◆ The problem
Within the listing below, how many lines feature the word "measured"? Reply with only that number.

◆ Data excerpt
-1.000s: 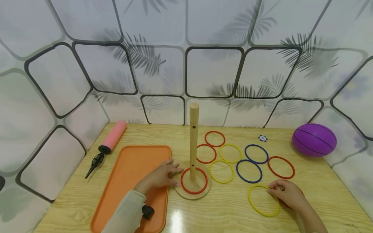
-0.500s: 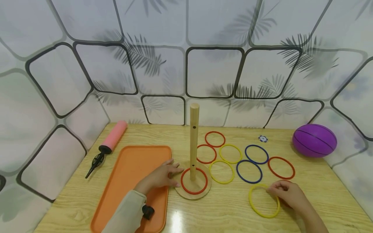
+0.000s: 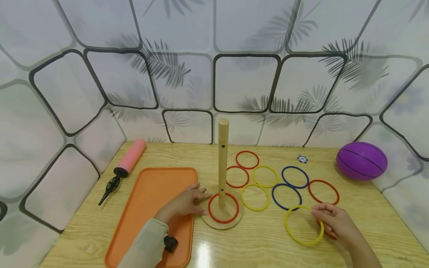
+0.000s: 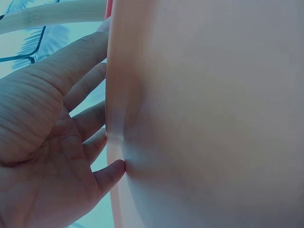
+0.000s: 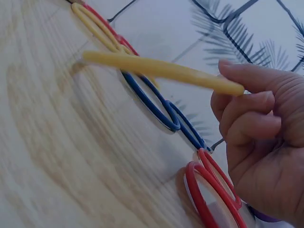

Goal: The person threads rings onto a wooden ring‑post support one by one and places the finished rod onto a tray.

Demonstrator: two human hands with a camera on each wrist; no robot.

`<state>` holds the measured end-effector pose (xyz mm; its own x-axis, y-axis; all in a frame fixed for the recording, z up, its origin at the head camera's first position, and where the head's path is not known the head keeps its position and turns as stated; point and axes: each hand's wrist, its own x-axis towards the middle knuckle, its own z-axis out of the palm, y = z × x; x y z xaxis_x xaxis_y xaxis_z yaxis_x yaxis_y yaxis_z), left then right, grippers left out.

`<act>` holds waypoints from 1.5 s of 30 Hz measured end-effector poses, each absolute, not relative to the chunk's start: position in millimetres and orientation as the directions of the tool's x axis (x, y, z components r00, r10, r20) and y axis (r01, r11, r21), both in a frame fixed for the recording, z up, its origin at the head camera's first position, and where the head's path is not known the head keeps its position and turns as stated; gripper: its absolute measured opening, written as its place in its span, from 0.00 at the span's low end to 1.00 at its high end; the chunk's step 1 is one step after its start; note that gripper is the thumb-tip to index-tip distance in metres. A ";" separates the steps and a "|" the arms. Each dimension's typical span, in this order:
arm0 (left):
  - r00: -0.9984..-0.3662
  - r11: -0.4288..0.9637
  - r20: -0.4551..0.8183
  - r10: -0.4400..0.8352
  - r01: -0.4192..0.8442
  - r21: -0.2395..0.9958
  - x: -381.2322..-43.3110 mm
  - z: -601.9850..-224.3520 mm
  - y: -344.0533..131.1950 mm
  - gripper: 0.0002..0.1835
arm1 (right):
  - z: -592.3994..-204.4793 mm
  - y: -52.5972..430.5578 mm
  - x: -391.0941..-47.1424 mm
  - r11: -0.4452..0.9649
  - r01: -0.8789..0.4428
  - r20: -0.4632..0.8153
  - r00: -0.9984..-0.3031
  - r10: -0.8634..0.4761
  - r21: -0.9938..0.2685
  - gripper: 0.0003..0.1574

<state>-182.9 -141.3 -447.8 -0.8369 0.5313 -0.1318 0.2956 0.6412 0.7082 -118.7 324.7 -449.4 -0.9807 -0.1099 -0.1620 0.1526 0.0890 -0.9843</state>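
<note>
My right hand [image 3: 336, 225] pinches a yellow ring [image 3: 305, 243] by its right side, between thumb and fingers. In the right wrist view this ring [image 5: 156, 69] appears edge-on, raised above the table. A red ring [image 5: 194, 190] lies below that hand, mostly covered by it in the head view. My left hand [image 3: 182, 203] has its fingers loosely spread at the left edge of a round wooden base [image 3: 219, 226], its wrist over an orange tray [image 3: 151, 197]. From the base rises an upright wooden post [image 3: 222, 160], with one red ring [image 3: 210, 212] around its foot.
Red, yellow and blue rings lie flat right of the post, among them a yellow ring [image 3: 268, 197] and a blue ring [image 3: 300, 197]. A purple ball [image 3: 361, 161] and a small chip [image 3: 302, 159] are farther back. A pink hand pump [image 3: 132, 156] lies left.
My right hand has lifted slightly with the yellow ring, which now overlaps a blue ring in view. More of the red ring beneath shows. My left hand has stayed in place.
</note>
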 end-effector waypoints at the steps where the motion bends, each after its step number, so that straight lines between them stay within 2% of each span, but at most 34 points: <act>1: -0.837 0.641 -0.132 0.531 0.294 0.709 -183.0 -447.8 -141.2 0.33 | -448.9 324.9 -118.3 0.053 0.143 -0.149 -0.981 -0.127 -0.988 0.09; 7: -0.840 0.644 -0.137 0.526 0.288 0.709 -182.3 -446.8 -140.5 0.32 | -441.7 326.3 -118.5 -0.120 0.087 -0.056 -0.969 -0.242 -0.989 0.14; 16: -0.840 0.647 -0.141 0.523 0.284 0.708 -181.7 -444.8 -140.1 0.33 | -427.5 315.5 -125.8 -0.234 0.010 0.069 -0.942 -0.329 -0.972 0.18; 24: -0.836 0.639 -0.140 0.531 0.287 0.713 -183.7 -447.9 -141.2 0.33 | -406.3 296.0 -135.5 -0.297 -0.054 0.161 -0.923 -0.349 -0.953 0.21; 36: -0.837 0.638 -0.141 0.528 0.282 0.717 -182.3 -445.7 -141.7 0.32 | -371.2 262.9 -145.4 -0.356 -0.087 0.196 -0.939 -0.281 -0.931 0.20; 45: -0.837 0.634 -0.143 0.527 0.276 0.722 -182.6 -445.7 -141.6 0.33 | -348.4 249.4 -159.1 -0.498 -0.118 0.322 -0.880 -0.348 -0.859 0.23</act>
<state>-182.6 -141.6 -445.7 -0.8374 0.5275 -0.1432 0.2759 0.6341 0.7224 -159.1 249.4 -348.4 -0.8805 -0.3477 0.3222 -0.1180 -0.4976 -0.8593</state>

◆ Exercise answer
2